Keywords: homeostasis, hypoxia, hypoxia inducible factor, iron, hypoxia response element, erythropoietin, vascular endothelial growth factor, tilorone, desferrioxamine, prolyl hydroxylase
Introduction
Therapeutic trials for acute stroke and traumatic spinal cord injury have been a source of disappointment to the clinical neuroscientific community.1 While the failures have come for many reasons, these experiences provide a firm foundation to reflect on how we should move forward to achieve success. One possible reason for failure is that the drugs we have historically developed to protect the brain and spinal cord affect only a small number of downstream targets.2 As stroke and spinal cord injury are heterogeneous disorders that influence many, if not scores, of pathophysiological pathways, a narrow approach is unlikely to be successful. A broader approach may increase the likelihood that we can prevent damage or sustain repair; however, such an attack holds the intrinsic disadvantage that when more targets are affected, more toxicity is likely to occur.
To develop a more comprehensive but safe therapeutic strategy, we have sought to develop a molecular understanding of how neurons and their associated cellular elements engage adaptive molecular machinery to compensate for oxidative or hypoxic stress. A canonical pathway for adapting to hypoxia or hypoxia ischemia involves the transcriptional activator hypoxia inducible factor-1 (HIF-1).3,4 HIF-1 is a heterodimeric, basic, helix-loop-helix, transcriptional activator that is stabilized in the hypoxic cell to trigger expression of 70–100 genes capable of compensating for a discrepancy in oxygen demand and supply.5,6 These genes include erythropoietin, vascular endothelial growth factor, and glycolytic enzymes; collectively and individually, these genes act to enhance the ability of cells to generate energy in the absence of oxygen and also to deliver oxygen more efficiently to cells.

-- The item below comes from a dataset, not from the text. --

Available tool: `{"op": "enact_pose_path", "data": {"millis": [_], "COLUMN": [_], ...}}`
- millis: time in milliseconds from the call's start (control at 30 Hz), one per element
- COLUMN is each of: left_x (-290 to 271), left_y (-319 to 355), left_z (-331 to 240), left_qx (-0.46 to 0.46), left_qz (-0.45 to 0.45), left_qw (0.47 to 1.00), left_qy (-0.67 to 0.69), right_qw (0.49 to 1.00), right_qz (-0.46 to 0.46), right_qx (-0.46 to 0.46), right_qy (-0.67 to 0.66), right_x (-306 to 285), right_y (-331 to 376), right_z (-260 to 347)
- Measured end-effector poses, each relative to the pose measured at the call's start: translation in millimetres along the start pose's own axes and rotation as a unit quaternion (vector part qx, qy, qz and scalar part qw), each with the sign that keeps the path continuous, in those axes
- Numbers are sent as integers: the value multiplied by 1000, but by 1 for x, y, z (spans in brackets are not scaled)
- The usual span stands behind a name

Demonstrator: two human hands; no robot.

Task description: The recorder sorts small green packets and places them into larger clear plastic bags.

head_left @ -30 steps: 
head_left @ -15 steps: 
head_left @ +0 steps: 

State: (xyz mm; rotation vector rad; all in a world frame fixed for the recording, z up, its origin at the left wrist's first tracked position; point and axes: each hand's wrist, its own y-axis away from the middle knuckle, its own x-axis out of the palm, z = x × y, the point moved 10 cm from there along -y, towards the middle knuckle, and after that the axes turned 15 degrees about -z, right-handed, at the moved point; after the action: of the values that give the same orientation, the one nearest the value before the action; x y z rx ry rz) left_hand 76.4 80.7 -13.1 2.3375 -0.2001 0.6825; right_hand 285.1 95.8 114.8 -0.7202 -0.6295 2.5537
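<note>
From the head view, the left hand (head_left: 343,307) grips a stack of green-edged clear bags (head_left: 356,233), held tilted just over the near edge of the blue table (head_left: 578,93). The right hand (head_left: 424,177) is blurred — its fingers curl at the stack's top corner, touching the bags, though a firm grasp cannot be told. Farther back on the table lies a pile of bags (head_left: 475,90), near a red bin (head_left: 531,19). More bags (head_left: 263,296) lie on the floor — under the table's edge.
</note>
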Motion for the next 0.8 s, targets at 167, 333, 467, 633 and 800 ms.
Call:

How can we manipulate this pathway for therapeutic advantage? Over the past 10 years, elegant studies from the Semenza, Ratcliffe, McKnight, and Kaelin laboratories have demonstrated that HIF stability is regulated by a family of iron, oxygen, and 2-oxoglutarate-dependent dioxygenase enzymes called the HIF prolyl 4-hydroxylases.7,8 Three isoforms of HIF prolyl 4-hydroxylases exist in mammals: PHD-1, PHD-2, and PHD-3. Prior work from our group demonstrated that structurally diverse, low-molecular weight, peptide inhibitors of these enzymes prevent neuronal death induced by oxidative stress in vitro or by cerebral ischemia in vivo.9 As important, we demonstrated that neuroprotection by the canonical iron chelator, desferrioxamine mesylate (DFO), can be attributed, in part, to HIF prolyl 4-hydroxylase inhibition. These studies and others have stimulated a reexamination of DFO and its analogs as therapeutic for stroke and spinal cord injury, which is now in progress.10,11 However, since DFO does not penetrate the blood–brain barrier (BBB) well (its molecular weight is 657) and iron is a critical cofactor for many physiological processes, we decided to develop a screen to allow us to identify novel safeHIF activators that penetrate the BBB well and do not bind iron.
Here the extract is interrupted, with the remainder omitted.